By Nathan Mayberg
MONTICELLO February 11, 2005 The Sullivan County Legislature arguably made the most historic vote in its existence yesterday when legislators voted 6-3 on a resolution in favor of New York State Governor George Patakis legislation for five casinos in the Catskills.
Voting in favor were Sullivan County Republican Party Chairman and Legislator Greg Goldstein, who introduced the bill; Republican Leni Binder; Republican Jodi Goodman; and Democrats Ron Hiatt, Jonathan Rouis and Sam Wohl.
Voting against the measure were Sullivan County Legislature Chairman Chris Cunningham, Democratic Majority Leader Kathleen LaBuda and Republican Minority Leader Rodney Gaebel.
The vote for the casinos followed a measure to table the resolution by LaBuda, which failed 5-4. Hiatt joined the motion to table, after a long speech mostly about the negative aspects of the proposed legislation. Even so, he voted for the bill.
The resolution expressed the legislatures support for the five casinos, along with several vague conditions.
The conditions include: asking for the appropriate environmental reviews, that the state indemnify the county in case one of the tribes does not pay its share of the $15 million-a-year impact fee or its local taxes on goods (the tribe will not pay any property taxes or sales taxes on its gaming operations), and that the state cooperate on school funds and Interstate 86 monies.
In the final analysis, those supporting casinos believe it will provide an economic engine that will greatly improve the county. They said it would bring new jobs and businesses and help existing ones. They believe $15 million-a-year arrangements with each casino will be sufficient to guard against the wide-ranging impacts to its schools, roads, crime and other infrastructure costs that over 30 million projected visitors a year would bring.
Indeed, Goldstein said he was doing what he thought was right for the county.
Those voting against it unanimously argued that the governors bill left too many questions unanswered. They said the vagueness of the bill leaves the county open to many negative impacts that it would not be able to control, including the aforementioned one.
Their vote on the bill was one of the last pieces of leverage they held, they said. Cunningham stated that several of the legislators had been negotiating with Patakis counsel, but none of their recommendations had made its way into the state bill. The chairman called the bill bad negotiating on the part of those supporting it.

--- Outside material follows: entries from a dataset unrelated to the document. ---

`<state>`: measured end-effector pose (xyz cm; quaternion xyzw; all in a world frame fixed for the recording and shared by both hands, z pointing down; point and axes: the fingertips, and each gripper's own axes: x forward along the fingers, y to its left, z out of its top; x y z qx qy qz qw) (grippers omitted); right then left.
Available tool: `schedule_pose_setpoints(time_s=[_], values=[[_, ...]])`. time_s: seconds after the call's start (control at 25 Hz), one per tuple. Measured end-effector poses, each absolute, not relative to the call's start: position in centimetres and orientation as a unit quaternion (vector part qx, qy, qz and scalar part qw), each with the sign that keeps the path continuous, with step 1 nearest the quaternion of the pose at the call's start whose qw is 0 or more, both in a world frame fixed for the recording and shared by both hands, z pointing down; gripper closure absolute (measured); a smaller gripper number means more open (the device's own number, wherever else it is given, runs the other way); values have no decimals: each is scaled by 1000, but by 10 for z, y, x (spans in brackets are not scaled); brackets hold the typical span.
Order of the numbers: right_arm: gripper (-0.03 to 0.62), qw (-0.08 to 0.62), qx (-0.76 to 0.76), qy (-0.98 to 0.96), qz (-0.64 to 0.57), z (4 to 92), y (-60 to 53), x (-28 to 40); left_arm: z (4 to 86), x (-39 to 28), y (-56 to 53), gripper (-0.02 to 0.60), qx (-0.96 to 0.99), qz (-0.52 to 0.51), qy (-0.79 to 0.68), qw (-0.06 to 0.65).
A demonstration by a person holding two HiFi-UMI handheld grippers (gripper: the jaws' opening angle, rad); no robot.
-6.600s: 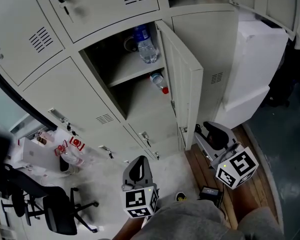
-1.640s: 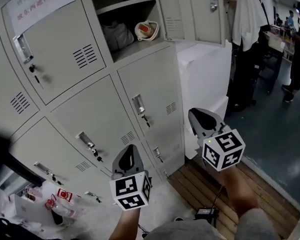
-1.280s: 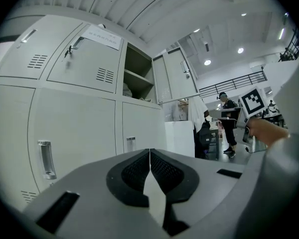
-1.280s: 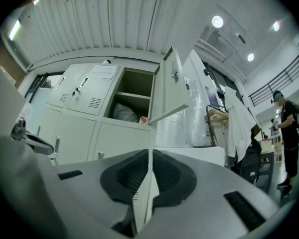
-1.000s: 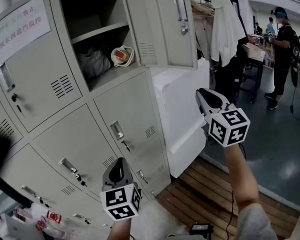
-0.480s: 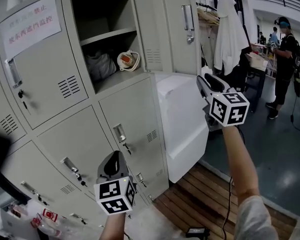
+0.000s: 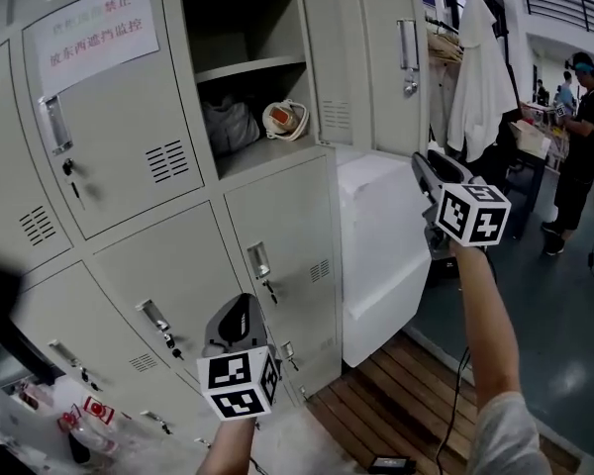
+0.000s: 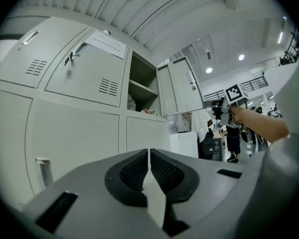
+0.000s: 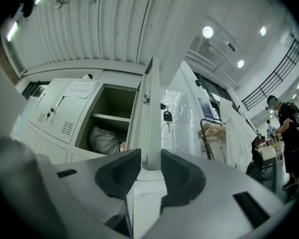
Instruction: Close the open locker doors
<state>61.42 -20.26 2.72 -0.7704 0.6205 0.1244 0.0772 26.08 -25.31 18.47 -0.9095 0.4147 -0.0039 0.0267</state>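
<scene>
Centrally, the locker bank (image 7: 178, 245) fills the left of the head view, and its lower doors are all shut. One upper open locker door (image 7: 361, 57) stands swung out to the right, its outer face towards me. It leaves the compartment (image 7: 247, 28) exposed, with a grey bag (image 7: 228, 127) on the lower shelf. A white box (image 7: 386, 245) stands against the bank just below that door.

My right gripper (image 7: 428, 166) is raised just below the door's free lower corner. In the right gripper view (image 9: 150, 158) its jaws have just been opening and stand wide. The door's edge (image 9: 152, 113) lines up in the gap beyond them, and no pad presses on it. My left gripper (image 7: 240, 313) hangs low before the shut doors. Its jaws are together on nothing (image 8: 148, 156).

Step in hand, as I judge it: closing this last door.
- No grasp is needed. I would lay one finger flat on the outer face near the handle (image 7: 408, 46), far from the hinge.
- I would then sweep along the door's arc towards the frame, pressing on until the latch seats.
- The hanging key (image 9: 168, 116) could snag a jaw, so contact belongs beside it, not on it.
- The bag looks set back from the sill, though I would check that before the final push.
</scene>
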Motion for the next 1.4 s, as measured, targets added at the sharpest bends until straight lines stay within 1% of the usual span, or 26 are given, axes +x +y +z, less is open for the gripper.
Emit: schedule_pose_setpoints(time_s=[0.12,0.24,0.48,0.76,1.16,1.4], values=[[465,72,-763,628,140,28,-199,598,187,257,-251,569,-908,-8,418,35],[465,83,-744,648,141,25,-197,575,191,251,-251,571,-908,-9,419,28],[470,79,-709,678,178,20,-197,516,191,231,-255,571,-902,0,431,16],[479,93,-663,720,183,18,-215,453,189,200,-263,571,-888,2,460,16],[479,98,-607,770,168,25,-268,383,189,154,-277,569,-861,-6,507,32],[480,91,-589,786,163,27,-305,355,200,126,-285,571,-844,-6,537,15]])
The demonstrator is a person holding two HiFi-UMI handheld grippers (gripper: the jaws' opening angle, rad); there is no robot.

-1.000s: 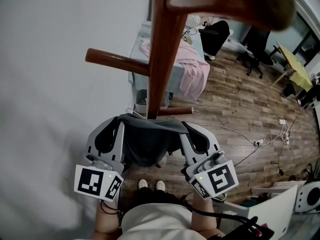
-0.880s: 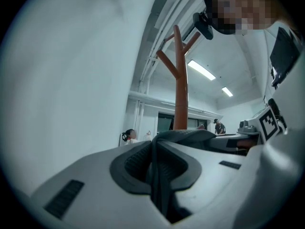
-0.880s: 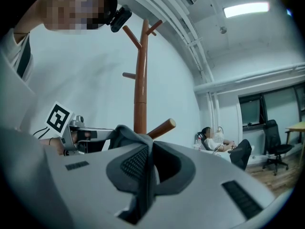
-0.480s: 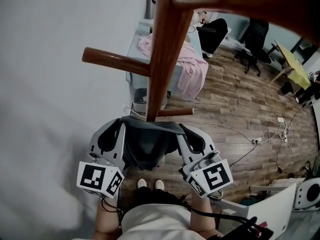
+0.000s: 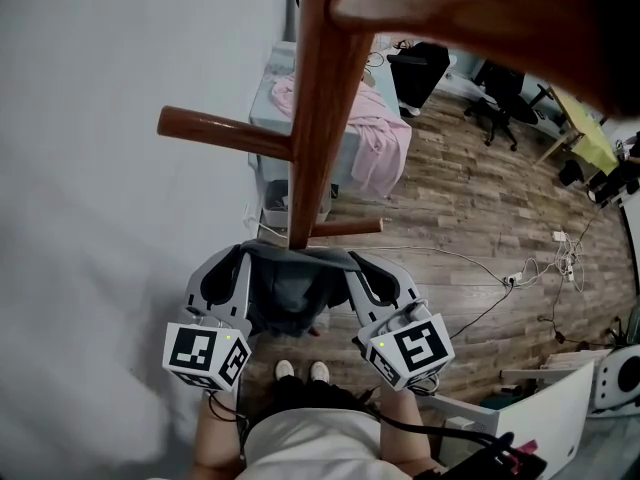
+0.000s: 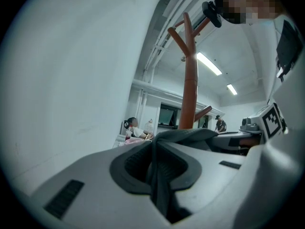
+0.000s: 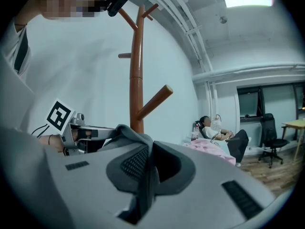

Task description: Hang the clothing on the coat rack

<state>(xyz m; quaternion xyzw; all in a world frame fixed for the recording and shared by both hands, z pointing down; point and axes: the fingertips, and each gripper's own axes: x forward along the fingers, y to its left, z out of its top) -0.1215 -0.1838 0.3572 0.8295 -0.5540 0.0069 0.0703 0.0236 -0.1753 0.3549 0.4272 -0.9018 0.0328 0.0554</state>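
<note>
Grips dark grey clothing (image 5: 290,286), soft and creased, by one fold in the left gripper (image 5: 241,260) and another in the right gripper (image 5: 354,264), jaws pressed onto cloth, slung between both, close before the brown wooden coat rack (image 5: 320,118) trunk.

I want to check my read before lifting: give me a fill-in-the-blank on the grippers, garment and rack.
The left gripper and right gripper each have jaws ____ on the garment. The garment is dark ____. The rack is made of ____. Behind the rack lies a ____ cloth.
Missing words: shut; grey; wood; pink.
</note>
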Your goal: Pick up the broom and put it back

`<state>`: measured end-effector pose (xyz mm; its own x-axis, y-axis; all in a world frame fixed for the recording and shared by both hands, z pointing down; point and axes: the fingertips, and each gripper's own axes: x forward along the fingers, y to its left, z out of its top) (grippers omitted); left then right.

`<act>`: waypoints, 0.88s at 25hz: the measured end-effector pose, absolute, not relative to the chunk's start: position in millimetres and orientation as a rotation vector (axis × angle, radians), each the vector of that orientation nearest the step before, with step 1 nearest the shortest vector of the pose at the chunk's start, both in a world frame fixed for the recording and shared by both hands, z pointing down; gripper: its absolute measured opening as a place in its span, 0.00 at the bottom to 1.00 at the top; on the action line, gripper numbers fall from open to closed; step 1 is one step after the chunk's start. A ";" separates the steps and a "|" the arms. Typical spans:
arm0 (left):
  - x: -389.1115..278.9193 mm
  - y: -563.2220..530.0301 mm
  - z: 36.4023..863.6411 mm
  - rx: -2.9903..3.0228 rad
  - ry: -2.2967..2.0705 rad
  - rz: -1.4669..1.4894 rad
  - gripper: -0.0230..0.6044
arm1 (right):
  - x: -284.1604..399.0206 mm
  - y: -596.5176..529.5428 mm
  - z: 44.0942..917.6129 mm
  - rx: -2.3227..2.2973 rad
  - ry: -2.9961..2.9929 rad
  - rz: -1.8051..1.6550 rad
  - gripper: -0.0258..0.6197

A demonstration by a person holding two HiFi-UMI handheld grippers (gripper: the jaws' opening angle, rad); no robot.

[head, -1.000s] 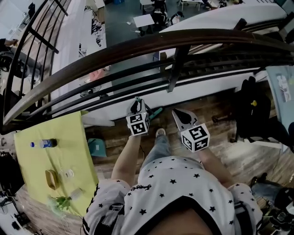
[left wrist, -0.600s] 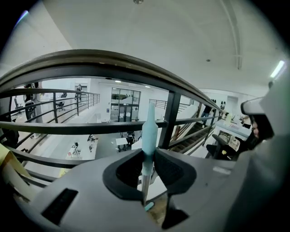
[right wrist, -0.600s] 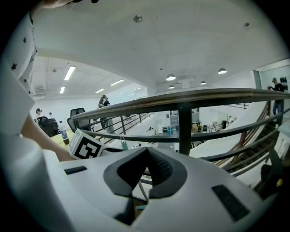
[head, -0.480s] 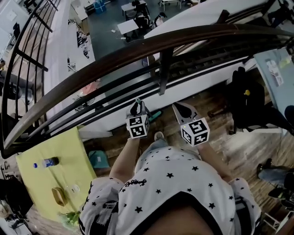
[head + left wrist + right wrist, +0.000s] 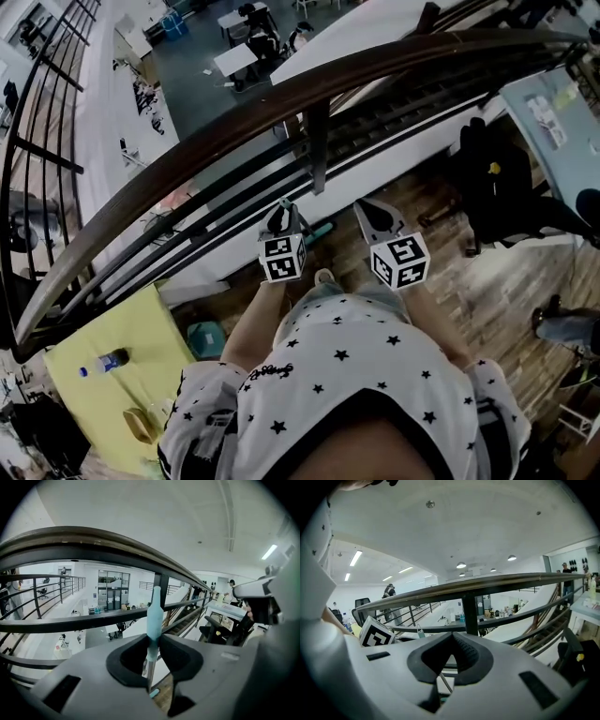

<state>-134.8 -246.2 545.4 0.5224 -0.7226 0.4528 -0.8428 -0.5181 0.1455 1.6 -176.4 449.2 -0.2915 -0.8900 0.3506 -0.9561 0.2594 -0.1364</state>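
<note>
The broom shows as a thin metal shaft with a pale teal grip (image 5: pixel 154 616) standing upright in front of the railing. My left gripper (image 5: pixel 152 641) is shut on that grip, pads pressed on both sides. In the head view the left gripper (image 5: pixel 277 217) points at the railing, with a teal bit of the broom (image 5: pixel 320 230) just right of it near the floor. My right gripper (image 5: pixel 366 208) is beside it, about a hand's width to the right. Seen in its own view, the right gripper (image 5: pixel 452 637) has its tips together and holds nothing; the broom's shaft (image 5: pixel 446 682) passes behind them.
A dark curved handrail (image 5: pixel 309 84) with a black post (image 5: pixel 317 141) runs across just ahead, a drop to a lower floor beyond. A yellow table (image 5: pixel 122 347) with a bottle (image 5: pixel 105 362) is at the lower left, a black chair (image 5: pixel 497 187) on the wooden floor at the right.
The view has swung: the yellow table slid down and left, the chair came further in at the right. Both grippers keep their spacing, the left one still shut on the broom.
</note>
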 end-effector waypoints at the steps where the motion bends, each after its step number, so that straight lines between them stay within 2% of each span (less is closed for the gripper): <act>1: -130.4 -247.8 544.3 2.430 -1.283 0.483 0.18 | 5.5 -176.9 447.6 1.751 -2.317 0.481 0.03; 11: -81.3 -250.0 543.3 2.488 -1.189 0.520 0.18 | 53.7 -166.7 448.8 1.875 -2.252 0.521 0.03; 22: -16.6 -245.7 543.2 2.440 -1.255 0.524 0.18 | 130.9 -170.1 443.6 1.806 -2.291 0.514 0.03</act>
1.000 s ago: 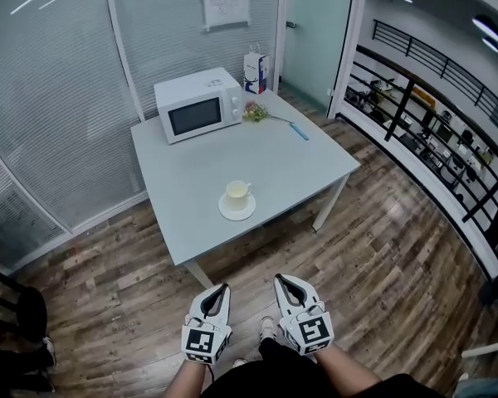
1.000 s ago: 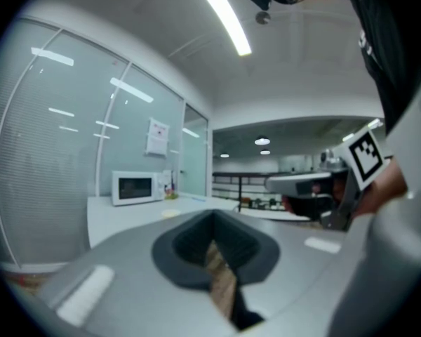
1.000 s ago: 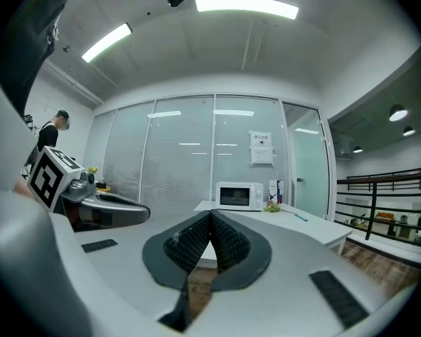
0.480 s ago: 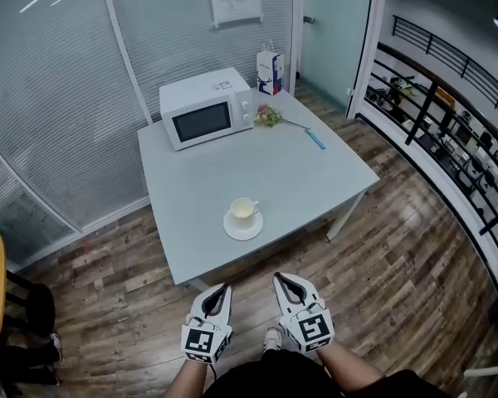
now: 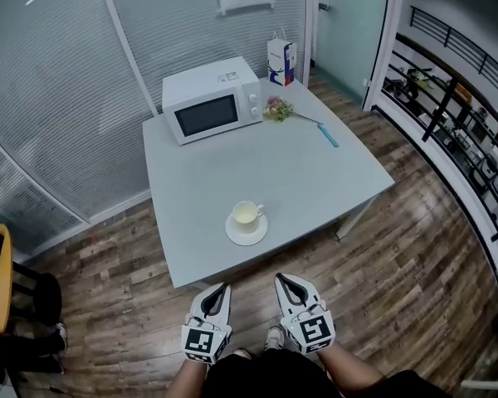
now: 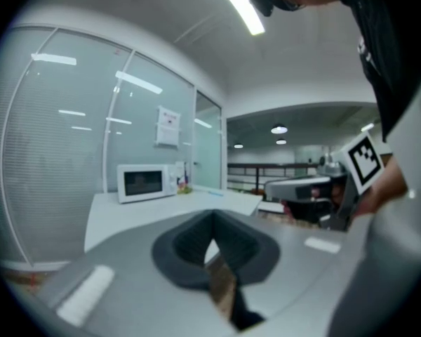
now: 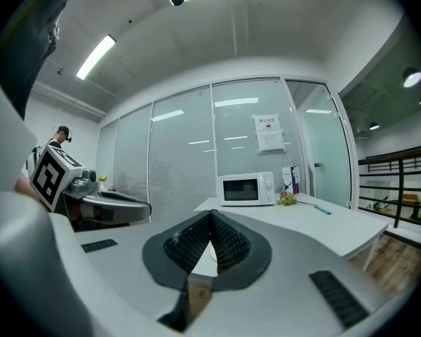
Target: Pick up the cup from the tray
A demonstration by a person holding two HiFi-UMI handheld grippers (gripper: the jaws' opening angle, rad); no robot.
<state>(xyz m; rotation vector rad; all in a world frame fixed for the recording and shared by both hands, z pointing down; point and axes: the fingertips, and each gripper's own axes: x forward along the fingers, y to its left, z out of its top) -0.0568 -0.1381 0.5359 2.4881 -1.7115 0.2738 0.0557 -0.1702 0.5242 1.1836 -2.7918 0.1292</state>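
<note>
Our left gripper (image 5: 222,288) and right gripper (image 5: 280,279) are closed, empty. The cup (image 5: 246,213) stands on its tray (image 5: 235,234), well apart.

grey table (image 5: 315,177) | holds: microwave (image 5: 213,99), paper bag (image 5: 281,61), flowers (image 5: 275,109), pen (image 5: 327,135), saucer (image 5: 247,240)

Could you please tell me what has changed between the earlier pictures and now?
The person has stepped nearer the table: in the head view it and the cup on its saucer now sit lower, closer to the left tongs and right tongs. Nothing was grasped or released. Both tongs stay shut and empty, low before the body; cup, saucer and microwave have not shifted on the table.
</note>
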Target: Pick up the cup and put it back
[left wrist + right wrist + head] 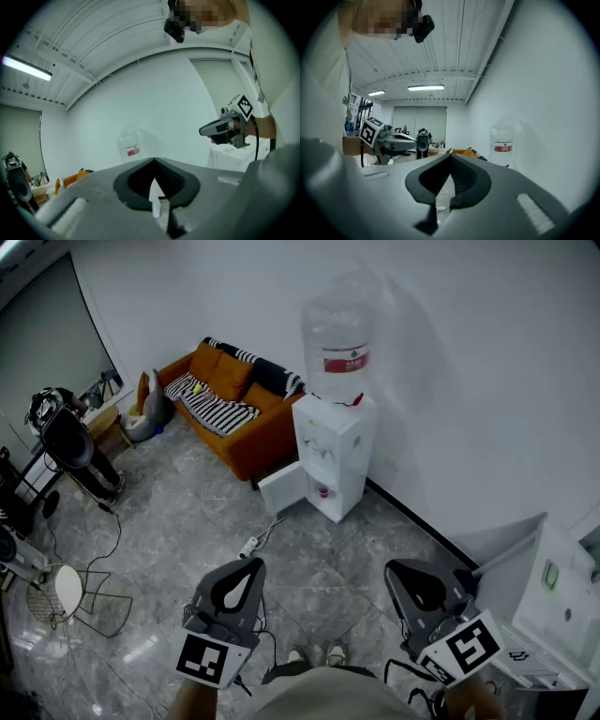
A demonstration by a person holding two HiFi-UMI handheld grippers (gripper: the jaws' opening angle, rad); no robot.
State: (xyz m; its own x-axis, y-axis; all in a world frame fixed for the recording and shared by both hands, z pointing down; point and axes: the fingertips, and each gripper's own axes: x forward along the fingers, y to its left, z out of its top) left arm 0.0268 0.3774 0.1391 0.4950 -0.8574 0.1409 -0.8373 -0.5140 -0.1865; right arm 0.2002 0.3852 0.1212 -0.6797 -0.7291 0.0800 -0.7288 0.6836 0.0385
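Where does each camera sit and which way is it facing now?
Head view: on head, steeply down at water dispenser; left claw, right claw, shoes.
Left gripper view: on left claw, facing white wall; shut jaws, right claw.
Right gripper view: on right claw, facing down the room; shut jaws, left claw.
All share the dispenser's bottle.

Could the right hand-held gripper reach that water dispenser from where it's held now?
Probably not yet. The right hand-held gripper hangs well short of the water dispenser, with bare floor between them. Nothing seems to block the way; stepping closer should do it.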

The vote followed another round of public comment, largely against casinos, although many in the audience were union ironworkers who passionately expressed their support for the bill. The legislature has seen increasing comment from county residents who oppose casinos.
The State Senate and State Assembly have announced public hearings on the matter. New York State Senator John Bonacic has scheduled a hearing at the Sullivan County Government Center Hearing Room for early March.
Complicating matters, however, is that Patakis spokesman Todd Alhart has said several times during the course of the week that the state has no intention of providing any additional funding to the county for infrastructure costs. Alhart said the county must work out any agreement for those costs with the tribes.
The state will contribute a portion of the revenues from electronic gaming devices, or slot machines, from upstate casinos back to the counties in northern New York, but not for Sullivan County.
The state legislation will require approval from the United States Congress as well, including local Congressman Maurice Hinchey, who this week had urged the County Legislature to delay the vote to give more time to studying the impacts of five casinos.